| EXERCISE DESCRIPTION |
Copy out the records so that each line matches the original.

| MATERIAL TO PROCESS |
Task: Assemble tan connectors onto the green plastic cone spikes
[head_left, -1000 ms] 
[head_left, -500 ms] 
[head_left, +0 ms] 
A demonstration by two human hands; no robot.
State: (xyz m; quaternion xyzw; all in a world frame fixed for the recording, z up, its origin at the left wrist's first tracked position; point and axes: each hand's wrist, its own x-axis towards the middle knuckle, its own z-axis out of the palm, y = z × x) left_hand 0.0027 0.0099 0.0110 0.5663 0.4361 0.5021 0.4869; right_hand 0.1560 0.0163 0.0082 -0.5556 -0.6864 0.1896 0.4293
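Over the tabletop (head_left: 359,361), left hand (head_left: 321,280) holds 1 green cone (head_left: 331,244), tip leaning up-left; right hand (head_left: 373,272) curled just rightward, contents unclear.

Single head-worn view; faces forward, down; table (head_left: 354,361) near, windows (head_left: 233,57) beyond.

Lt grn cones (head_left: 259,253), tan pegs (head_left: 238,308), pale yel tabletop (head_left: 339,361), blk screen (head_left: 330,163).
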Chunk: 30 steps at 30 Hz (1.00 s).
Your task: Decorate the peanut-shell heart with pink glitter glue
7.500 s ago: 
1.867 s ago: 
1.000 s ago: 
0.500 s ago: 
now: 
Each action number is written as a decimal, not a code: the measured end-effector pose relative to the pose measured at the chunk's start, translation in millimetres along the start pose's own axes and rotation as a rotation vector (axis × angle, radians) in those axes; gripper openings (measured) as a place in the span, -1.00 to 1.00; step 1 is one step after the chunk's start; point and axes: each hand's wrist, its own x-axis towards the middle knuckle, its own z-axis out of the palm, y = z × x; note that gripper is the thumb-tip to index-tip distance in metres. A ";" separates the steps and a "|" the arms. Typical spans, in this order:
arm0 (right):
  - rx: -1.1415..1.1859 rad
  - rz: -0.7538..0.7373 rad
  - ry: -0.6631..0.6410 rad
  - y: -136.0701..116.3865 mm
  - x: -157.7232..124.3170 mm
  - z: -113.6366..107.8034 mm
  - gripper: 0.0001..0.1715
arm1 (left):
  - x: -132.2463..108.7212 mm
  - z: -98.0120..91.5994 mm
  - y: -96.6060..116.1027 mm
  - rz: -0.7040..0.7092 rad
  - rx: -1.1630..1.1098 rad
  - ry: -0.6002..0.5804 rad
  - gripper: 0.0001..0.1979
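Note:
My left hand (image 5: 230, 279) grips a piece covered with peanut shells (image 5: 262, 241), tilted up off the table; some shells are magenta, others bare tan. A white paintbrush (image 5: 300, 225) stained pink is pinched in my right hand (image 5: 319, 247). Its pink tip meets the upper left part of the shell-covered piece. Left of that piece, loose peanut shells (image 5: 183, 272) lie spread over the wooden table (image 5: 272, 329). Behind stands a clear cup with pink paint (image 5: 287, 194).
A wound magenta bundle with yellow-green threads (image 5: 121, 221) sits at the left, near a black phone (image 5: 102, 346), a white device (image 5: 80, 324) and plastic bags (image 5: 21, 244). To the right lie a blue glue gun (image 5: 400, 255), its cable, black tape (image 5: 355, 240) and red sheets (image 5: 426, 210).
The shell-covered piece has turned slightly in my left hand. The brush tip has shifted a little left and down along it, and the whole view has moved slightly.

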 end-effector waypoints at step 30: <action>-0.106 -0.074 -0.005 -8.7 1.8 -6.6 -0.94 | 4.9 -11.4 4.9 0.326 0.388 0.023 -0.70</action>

| SOLUTION FOR THIS PROBLEM |
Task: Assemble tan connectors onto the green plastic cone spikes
[head_left, -1000 ms] 
[head_left, -500 ms] 
[head_left, +0 ms] 
A demonstration by two human hands; no robot.
State: (xyz m; quaternion xyzw; all in a world frame fixed for the recording, z up, its origin at the left wrist's first tracked position; point and axes: each hand's wrist, its own x-axis towards the middle knuckle, its own z-axis out of the palm, y = z × x) left_hand 0.0027 0.0099 0.0110 0.5663 0.4361 0.5021 0.4869; right_hand 0.1560 0.0163 0.0082 -0.5556 -0.6864 0.1896 0.4293
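Over the tabletop (head_left: 359,361), left hand (head_left: 321,280) holds 1 green cone (head_left: 331,244), tip leaning up-left; right hand (head_left: 373,272) curled just rightward, contents unclear.

Single head-worn view; faces forward, down; table (head_left: 354,361) near, windows (head_left: 233,57) beyond.

Lt grn cones (head_left: 259,253), tan pegs (head_left: 238,308), pale yel tabletop (head_left: 339,361), blk screen (head_left: 330,163).
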Chunk: 30 steps at 30 Hz (1.00 s).
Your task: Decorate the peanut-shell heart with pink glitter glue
7.500 s ago: 
1.867 s ago: 
1.000 s ago: 
0.500 s ago: 
now: 
Each action number is written as a decimal, not a code: the measured end-effector pose relative to the pose measured at the chunk's start, translation in millimetres along the start pose's own axes and rotation as a rotation vector (axis × angle, radians) in those axes; gripper openings (measured) as a place in the span, -1.00 to 1.00; step 1 is one step after the chunk's start; point and axes: each hand's wrist, its own x-axis towards the middle knuckle, its own z-axis out of the palm, y = z × x; note that gripper is the thumb-tip to index-tip distance in metres. A ";" separates the steps and a "|" the arms. Typical spans, in this order:
arm0 (right):
  - rx: -1.1415..1.1859 rad
  - rz: -0.7538..0.7373 rad
  - ry: -0.6631..0.6410 rad
  - y: -136.0701..116.3865 mm
  - x: -157.7232..124.3170 mm
  - z: -113.6366..107.8034 mm
  - gripper: 0.0001..0.1715
arm1 (left):
  - x: -132.2463..108.7212 mm
  - z: -98.0120..91.5994 mm
  - y: -96.6060..116.1027 mm
  - rz: -0.7040..0.7092 rad
  - rx: -1.1630..1.1098 rad
  - ry: -0.6002..0.5804 rad
  - gripper: 0.0001..0.1979
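Note:
My left hand (image 5: 230, 279) grips a piece covered with peanut shells (image 5: 262, 241), tilted up off the table; some shells are magenta, others bare tan. A white paintbrush (image 5: 300, 225) stained pink is pinched in my right hand (image 5: 319, 247). Its pink tip meets the upper left part of the shell-covered piece. Left of that piece, loose peanut shells (image 5: 183, 272) lie spread over the wooden table (image 5: 272, 329). Behind stands a clear cup with pink paint (image 5: 287, 194).
A wound magenta bundle with yellow-green threads (image 5: 121, 221) sits at the left, near a black phone (image 5: 102, 346), a white device (image 5: 80, 324) and plastic bags (image 5: 21, 244). To the right lie a blue glue gun (image 5: 400, 255), its cable, black tape (image 5: 355, 240) and red sheets (image 5: 426, 210).
The shell-covered piece has turned slightly in my left hand. The brush tip has shifted a little left and down along it, and the whole view has moved slightly.
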
 end-effector waypoints at step 30: <action>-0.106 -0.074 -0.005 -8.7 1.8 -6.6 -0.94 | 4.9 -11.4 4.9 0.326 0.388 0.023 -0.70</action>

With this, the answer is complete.